─── DATA BLOCK ───

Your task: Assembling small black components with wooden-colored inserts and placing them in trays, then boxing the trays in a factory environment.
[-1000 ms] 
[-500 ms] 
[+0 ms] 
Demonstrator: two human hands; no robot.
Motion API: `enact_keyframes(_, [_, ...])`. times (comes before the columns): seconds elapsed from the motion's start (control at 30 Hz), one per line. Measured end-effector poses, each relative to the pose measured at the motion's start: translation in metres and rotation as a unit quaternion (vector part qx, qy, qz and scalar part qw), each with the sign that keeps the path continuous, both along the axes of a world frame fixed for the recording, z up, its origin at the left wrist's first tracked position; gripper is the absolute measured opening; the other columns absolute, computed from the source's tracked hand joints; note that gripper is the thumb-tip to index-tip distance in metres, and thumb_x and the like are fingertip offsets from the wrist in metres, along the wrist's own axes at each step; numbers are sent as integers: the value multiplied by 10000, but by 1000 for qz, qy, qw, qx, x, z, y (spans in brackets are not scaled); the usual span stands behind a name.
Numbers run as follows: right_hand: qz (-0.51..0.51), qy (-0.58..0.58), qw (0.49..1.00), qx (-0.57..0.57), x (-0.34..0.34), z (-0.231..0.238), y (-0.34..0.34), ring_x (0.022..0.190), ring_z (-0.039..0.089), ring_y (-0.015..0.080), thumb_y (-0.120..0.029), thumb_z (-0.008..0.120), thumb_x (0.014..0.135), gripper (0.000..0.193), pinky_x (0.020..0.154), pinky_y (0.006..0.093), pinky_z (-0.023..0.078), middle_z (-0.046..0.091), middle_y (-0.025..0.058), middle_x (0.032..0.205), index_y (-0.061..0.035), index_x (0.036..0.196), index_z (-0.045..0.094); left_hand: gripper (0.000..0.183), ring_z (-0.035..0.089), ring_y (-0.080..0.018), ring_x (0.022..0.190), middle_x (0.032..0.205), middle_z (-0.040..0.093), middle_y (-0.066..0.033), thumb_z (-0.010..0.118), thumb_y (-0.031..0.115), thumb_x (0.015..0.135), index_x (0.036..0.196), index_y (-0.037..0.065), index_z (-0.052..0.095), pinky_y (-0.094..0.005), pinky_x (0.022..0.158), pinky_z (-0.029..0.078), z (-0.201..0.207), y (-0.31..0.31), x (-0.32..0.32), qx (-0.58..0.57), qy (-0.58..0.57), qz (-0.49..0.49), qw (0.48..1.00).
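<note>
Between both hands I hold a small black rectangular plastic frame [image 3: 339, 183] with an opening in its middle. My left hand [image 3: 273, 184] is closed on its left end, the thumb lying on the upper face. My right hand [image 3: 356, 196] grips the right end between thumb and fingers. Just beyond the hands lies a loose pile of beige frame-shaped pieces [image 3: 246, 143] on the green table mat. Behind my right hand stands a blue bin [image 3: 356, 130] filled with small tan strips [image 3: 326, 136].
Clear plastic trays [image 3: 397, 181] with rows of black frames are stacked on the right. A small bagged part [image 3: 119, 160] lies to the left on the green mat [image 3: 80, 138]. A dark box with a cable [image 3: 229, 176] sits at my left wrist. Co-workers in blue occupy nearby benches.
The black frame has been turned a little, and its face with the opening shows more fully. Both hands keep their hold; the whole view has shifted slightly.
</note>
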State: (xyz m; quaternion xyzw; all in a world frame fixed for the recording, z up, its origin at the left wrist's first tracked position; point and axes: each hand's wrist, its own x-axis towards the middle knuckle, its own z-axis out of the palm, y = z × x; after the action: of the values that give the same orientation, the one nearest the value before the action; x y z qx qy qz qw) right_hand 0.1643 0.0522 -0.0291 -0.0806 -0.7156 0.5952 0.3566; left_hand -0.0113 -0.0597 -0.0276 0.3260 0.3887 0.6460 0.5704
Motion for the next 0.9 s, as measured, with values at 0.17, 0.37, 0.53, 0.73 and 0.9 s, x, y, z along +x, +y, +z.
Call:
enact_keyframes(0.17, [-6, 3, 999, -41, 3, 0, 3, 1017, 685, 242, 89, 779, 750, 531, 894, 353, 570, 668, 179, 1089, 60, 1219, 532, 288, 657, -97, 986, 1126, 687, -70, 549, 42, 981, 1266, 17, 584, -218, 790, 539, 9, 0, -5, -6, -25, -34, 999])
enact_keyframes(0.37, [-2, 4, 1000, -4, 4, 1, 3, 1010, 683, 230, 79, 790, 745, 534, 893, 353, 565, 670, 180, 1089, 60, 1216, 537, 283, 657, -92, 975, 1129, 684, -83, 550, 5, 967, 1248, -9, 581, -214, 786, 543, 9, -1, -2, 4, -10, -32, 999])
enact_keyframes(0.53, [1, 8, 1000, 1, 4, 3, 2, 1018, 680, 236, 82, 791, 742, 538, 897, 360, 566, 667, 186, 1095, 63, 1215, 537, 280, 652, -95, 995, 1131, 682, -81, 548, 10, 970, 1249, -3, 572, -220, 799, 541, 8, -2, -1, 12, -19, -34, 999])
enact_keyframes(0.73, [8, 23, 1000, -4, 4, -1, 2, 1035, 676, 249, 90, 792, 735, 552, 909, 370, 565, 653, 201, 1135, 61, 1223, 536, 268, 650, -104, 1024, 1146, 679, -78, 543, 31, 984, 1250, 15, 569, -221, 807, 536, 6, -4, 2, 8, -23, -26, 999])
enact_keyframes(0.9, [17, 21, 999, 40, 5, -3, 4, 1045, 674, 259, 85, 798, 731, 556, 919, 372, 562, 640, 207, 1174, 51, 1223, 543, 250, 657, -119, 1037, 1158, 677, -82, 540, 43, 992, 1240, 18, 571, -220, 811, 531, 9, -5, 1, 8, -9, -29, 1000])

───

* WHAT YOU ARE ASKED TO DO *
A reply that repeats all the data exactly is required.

* SOLUTION FOR THIS PROBLEM *
Your task: Assembling small black components with wooden-colored inserts and placing them in trays, then boxing the trays in a factory environment.
[-1000 ms] 
[-500 ms] 
[+0 ms] 
Demonstrator: two human hands; no robot.
Motion API: `enact_keyframes(_, [_, ...])`. times (comes before the columns): seconds elapsed from the motion's start (control at 30 Hz), one per line. Measured end-effector poses, each relative to the pose measured at the motion's start: translation in metres and rotation as a unit quaternion (vector part qx, qy, qz and scalar part qw), each with the sign that keeps the path continuous, both along the axes of a world frame fixed for the recording, z up, its origin at the left wrist's first tracked position; gripper is the absolute measured opening; the other columns absolute, computed from the source's tracked hand joints; note that gripper is the thumb-tip to index-tip distance in metres, and thumb_x and the like are fingertip offsets from the wrist in metres, along the wrist's own axes at each step; numbers are sent as integers: the value multiplied by 10000, but by 1000 for qz, qy, qw, qx, x, z, y (spans in brackets are not scaled); the usual span stands behind a name.
Numbers run as follows: right_hand: qz (-0.51..0.51), qy (-0.58..0.58), qw (0.49..1.00), qx (-0.57..0.57), x (-0.34..0.34), z (-0.231..0.238), y (-0.34..0.34), ring_x (0.022..0.190), ring_z (-0.039..0.089), ring_y (-0.015..0.080), thumb_y (-0.120..0.029), thumb_z (-0.008..0.120), thumb_x (0.014..0.135), gripper (0.000..0.193), pinky_x (0.020..0.154), pinky_y (0.006..0.093), pinky_z (-0.023..0.078), middle_z (-0.046..0.091), middle_y (-0.025..0.058), middle_x (0.032..0.205), index_y (-0.061..0.035), index_x (0.036..0.196), index_z (-0.045..0.094); left_hand: gripper (0.000..0.183), ring_z (-0.035..0.089), ring_y (-0.080..0.018), ring_x (0.022..0.190), middle_x (0.032..0.205), middle_z (-0.040..0.093), middle_y (-0.066..0.033), thumb_z (-0.010..0.118), thumb_y (-0.031..0.115), thumb_x (0.015..0.135), index_x (0.036..0.196), index_y (-0.037..0.065), index_z (-0.052..0.095), pinky_y (-0.094..0.005), pinky_x (0.022..0.158), pinky_z (-0.029..0.078), z (-0.201..0.207), y (-0.31..0.31), x (-0.32..0.32), qx (-0.58..0.57), qy (-0.58..0.57), qz (-0.49..0.49), qw (0.48..1.00).
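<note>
Between both hands I hold a small black rectangular plastic frame [image 3: 339, 183] with an opening in its middle. My left hand [image 3: 273, 184] is closed on its left end, the thumb lying on the upper face. My right hand [image 3: 356, 196] grips the right end between thumb and fingers. Just beyond the hands lies a loose pile of beige frame-shaped pieces [image 3: 246, 143] on the green table mat. Behind my right hand stands a blue bin [image 3: 356, 130] filled with small tan strips [image 3: 326, 136].
Clear plastic trays [image 3: 397, 181] with rows of black frames are stacked on the right. A small bagged part [image 3: 119, 160] lies to the left on the green mat [image 3: 80, 138]. A dark box with a cable [image 3: 229, 176] sits at my left wrist. Co-workers in blue occupy nearby benches.
The black frame has been turned a little, and its face with the opening shows more fully. Both hands keep their hold; the whole view has shifted slightly.
</note>
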State: (xyz m; quaternion xyzw; all in a world frame fixed for the recording, z up, its origin at the left wrist's first tracked position; point and axes: each hand's wrist, its own x-axis towards the middle knuckle, its own z-axis out of the palm, y = z × x; after the action: of the values that give the same orientation, the one nearest the value before the action; x y z qx qy qz qw) right_hand 0.1643 0.0522 -0.0291 -0.0806 -0.7156 0.5952 0.3566; left_hand -0.0113 -0.0597 -0.0276 0.3260 0.3887 0.6460 0.5704
Motion for the next 0.9 s, as measured, with values at 0.17, 0.37, 0.53, 0.73 and 0.9 s, x, y, z along +x, +y, +z.
Call:
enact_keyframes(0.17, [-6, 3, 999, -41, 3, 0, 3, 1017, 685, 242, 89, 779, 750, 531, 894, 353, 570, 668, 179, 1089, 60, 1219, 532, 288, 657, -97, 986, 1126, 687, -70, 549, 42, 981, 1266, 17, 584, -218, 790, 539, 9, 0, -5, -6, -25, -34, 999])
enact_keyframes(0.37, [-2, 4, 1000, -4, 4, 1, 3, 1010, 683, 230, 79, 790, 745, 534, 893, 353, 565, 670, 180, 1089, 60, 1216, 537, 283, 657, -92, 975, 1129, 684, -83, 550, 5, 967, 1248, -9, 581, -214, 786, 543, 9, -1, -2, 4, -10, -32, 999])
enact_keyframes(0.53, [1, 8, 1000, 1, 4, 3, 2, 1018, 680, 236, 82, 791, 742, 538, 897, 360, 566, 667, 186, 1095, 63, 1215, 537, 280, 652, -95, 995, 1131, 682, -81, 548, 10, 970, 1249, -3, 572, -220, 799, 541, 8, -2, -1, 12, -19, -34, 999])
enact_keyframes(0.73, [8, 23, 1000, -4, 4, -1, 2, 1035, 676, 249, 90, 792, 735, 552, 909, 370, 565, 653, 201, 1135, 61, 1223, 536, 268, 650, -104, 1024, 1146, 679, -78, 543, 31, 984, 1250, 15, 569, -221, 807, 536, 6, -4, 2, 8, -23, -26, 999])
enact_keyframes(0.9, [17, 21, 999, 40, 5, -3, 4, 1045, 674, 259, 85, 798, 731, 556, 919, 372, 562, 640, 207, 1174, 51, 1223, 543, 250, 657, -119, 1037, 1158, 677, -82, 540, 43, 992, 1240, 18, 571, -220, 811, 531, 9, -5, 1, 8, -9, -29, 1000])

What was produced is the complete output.